O ex-major estava em casa, em um condomínio de prédios na Avenida Caxangá, quando passou mal e foi socorrido e levado para a UPA da Caxangá, onde faleceu. Ainda não se sabe onde e quando será o enterro.

Crimes contra o Estado e contra a vida

Pedro Jorge foi executado após denunciar um esquema de desvio de dinheiro da agência do Banco do Brasil de Floresta, no Sertão. O golpe desviou cerca de R$ 35 milhões (em valores atuais) e até hoje é considerado um dos maiores desfalques aos cofres públicos praticados no estado.

O esquema consistia na obtenção de documentos falsos para conseguir créditos agrícolas para o plantio de mandioca. Os golpistas apresentavam cadastros frios, propriedades fictícias e documentos de agricultores fantasmas, mas depois alegavam que as plantações tinham sido destruídas pela seca e não pagavam os empréstimos.

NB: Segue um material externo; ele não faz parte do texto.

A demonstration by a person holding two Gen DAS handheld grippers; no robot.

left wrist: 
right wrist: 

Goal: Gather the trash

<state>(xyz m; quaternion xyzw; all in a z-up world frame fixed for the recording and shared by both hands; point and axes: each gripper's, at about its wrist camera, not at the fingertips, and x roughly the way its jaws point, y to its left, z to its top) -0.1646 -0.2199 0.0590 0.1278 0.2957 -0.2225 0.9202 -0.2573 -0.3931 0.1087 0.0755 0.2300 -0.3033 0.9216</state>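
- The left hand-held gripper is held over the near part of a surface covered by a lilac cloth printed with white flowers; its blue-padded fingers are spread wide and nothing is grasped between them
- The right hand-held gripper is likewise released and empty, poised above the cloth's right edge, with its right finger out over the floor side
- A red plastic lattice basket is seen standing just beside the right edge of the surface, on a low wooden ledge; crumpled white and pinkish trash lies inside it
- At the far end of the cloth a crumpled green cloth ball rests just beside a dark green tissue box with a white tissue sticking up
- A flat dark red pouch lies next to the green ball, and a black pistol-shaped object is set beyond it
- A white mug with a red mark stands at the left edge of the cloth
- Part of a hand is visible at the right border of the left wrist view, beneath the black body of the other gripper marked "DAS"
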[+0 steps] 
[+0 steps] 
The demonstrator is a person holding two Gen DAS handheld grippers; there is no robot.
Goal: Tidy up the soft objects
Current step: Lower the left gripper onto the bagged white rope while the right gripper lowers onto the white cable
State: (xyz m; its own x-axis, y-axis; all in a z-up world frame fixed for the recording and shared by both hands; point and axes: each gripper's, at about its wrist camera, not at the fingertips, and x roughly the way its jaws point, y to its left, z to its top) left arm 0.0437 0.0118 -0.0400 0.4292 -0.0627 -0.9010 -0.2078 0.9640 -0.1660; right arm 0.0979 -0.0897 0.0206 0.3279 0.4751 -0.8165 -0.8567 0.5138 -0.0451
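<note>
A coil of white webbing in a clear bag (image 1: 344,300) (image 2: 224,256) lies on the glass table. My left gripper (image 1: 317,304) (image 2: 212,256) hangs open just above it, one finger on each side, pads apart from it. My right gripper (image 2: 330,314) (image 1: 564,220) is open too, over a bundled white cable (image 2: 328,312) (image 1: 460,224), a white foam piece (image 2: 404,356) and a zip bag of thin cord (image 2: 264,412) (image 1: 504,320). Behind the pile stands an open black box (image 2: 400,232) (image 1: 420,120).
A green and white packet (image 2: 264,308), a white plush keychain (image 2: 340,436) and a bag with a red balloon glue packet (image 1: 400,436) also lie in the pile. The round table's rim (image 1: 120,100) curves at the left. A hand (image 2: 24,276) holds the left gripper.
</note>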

Elias Nunes Nogueira foi preso e condenado pela morte de Pedro Jorge. De acordo com a polícia, ele foi o homem que disparou três vezes contra o procurador no dia 3 de março de 1982, quando a vítima saía de uma padaria em Olinda.

Um dia após o crime, a Polícia Federal abriu um inquérito para investigar quem eram os mandantes. A atuação no procurador na apuração do Escândalo da Mandioca  foi a principal linha de investigação.

Ao final do inquérito, sete pessoas foram indiciadas pela Justiça Federal em 1983, entre elas o ex-policial, que foi preso. Ele foi condenado a 32 anos de prisão por assassinato e falsidade ideológica.

Pouco mais de um mês após a condenação, Ferreira fugiu do batalhão da PM onde estava preso. Na ocasião, o então governador de Pernambuco Roberto Magalhães determinou a sua exoneração da PM. Ele passou 12 anos foragido até ser preso na cidade de Barreiras, na Bahia. Após cumprir dez anos de pena, foi beneficiado com um indulto presidencial e estava em liberdade desde 2003. (OP9/Foto: JC Online).